Wrote under: H. Quinn

Daughter of Edwin and Lucy Ayers Baker Aldrich

For 12 years, Mildred Aldrich was secretary to the manager of the Boston Home Journal and a contributor under the pseudonym "H. Quinn." She also edited The Mahogany Tree, a journal of ideas, and during 1892 and 1893, submitted three substantial pieces on theater to Arena. She joined the Boston Journal in 1894, and moved the following year to the Boston Herald. There she further strengthened her already strong reputation for astute dramatic criticism. Sometime around the turn of the century, but before 1904, Aldrich moved to Paris, where she represented several American theatrical producers and wrote for American magazines. When she was sixty-one, in 1914, she retired to the French countryside. Her hilltop home, La Creste, afforded a view of the site of the Battle of the Marne.

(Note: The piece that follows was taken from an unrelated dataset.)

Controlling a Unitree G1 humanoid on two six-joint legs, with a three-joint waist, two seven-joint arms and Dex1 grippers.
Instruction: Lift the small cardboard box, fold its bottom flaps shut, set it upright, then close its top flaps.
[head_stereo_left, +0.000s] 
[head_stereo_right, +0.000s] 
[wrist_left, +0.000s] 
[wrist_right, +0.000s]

From La Creste, Aldrich wrote four firsthand accounts of life in wartime France. A Hilltop on the Marne (1915), her most successful book, first appeared in the Atlantic Monthly. It treats the progress of the battle, and the spirit and commitment of both soldiers and villagers. The work's strength derives from the compression of events and Aldrich's expanding understanding, which the reader shares. On the Edge of the War Zone (1917) covers the period 16 September 1914 to 28 March 1917, and is more diffuse in its approach; of special interest are Aldrich's reports on gas warfare and descriptions of soldiers' wartime entertainments. The Peak of the Load (1918) deals with "the waiting months on the hilltop from the entrance of the stars and stripes to the second victory on the Marne." In the following year, 1919, came When Johnny Comes Marching Home, in which Aldrich describes how "the countryside settled down" after the armistice. She also produced two other wartime books.

Told in a French Garden, August, 1914 (1916) is Aldrich's sole work of fiction. By a "strange irony of Fate," nine people find themselves in provincial France in the darkest days of the war. To raise their spirits, they follow Boccaccio's example in The Decameron, and each relates a story following the day's dinner. Prologues and epilogues frame the stories and reveal the conflicts in value displayed by the participants.

Aldrich also wrote the foreword to The Letters of Thomasina Atkins (W.A.A.C.) on Active Service (1918). This volume recounts Atkins' experiences in the British Women's Auxiliary Army Corps stationed "somewhere in France." For her help in swaying American opinion towards entrance into World War I and her assistance to soldiers and refugees, Aldrich was awarded the Legion of Honor by the French government in 1922.

Bibliography:

Stein, G. The Autobiography of Alice B. Toklas (1932). Mellow, J. R., Charmed Circle: Gertrude Stein & Company (1973).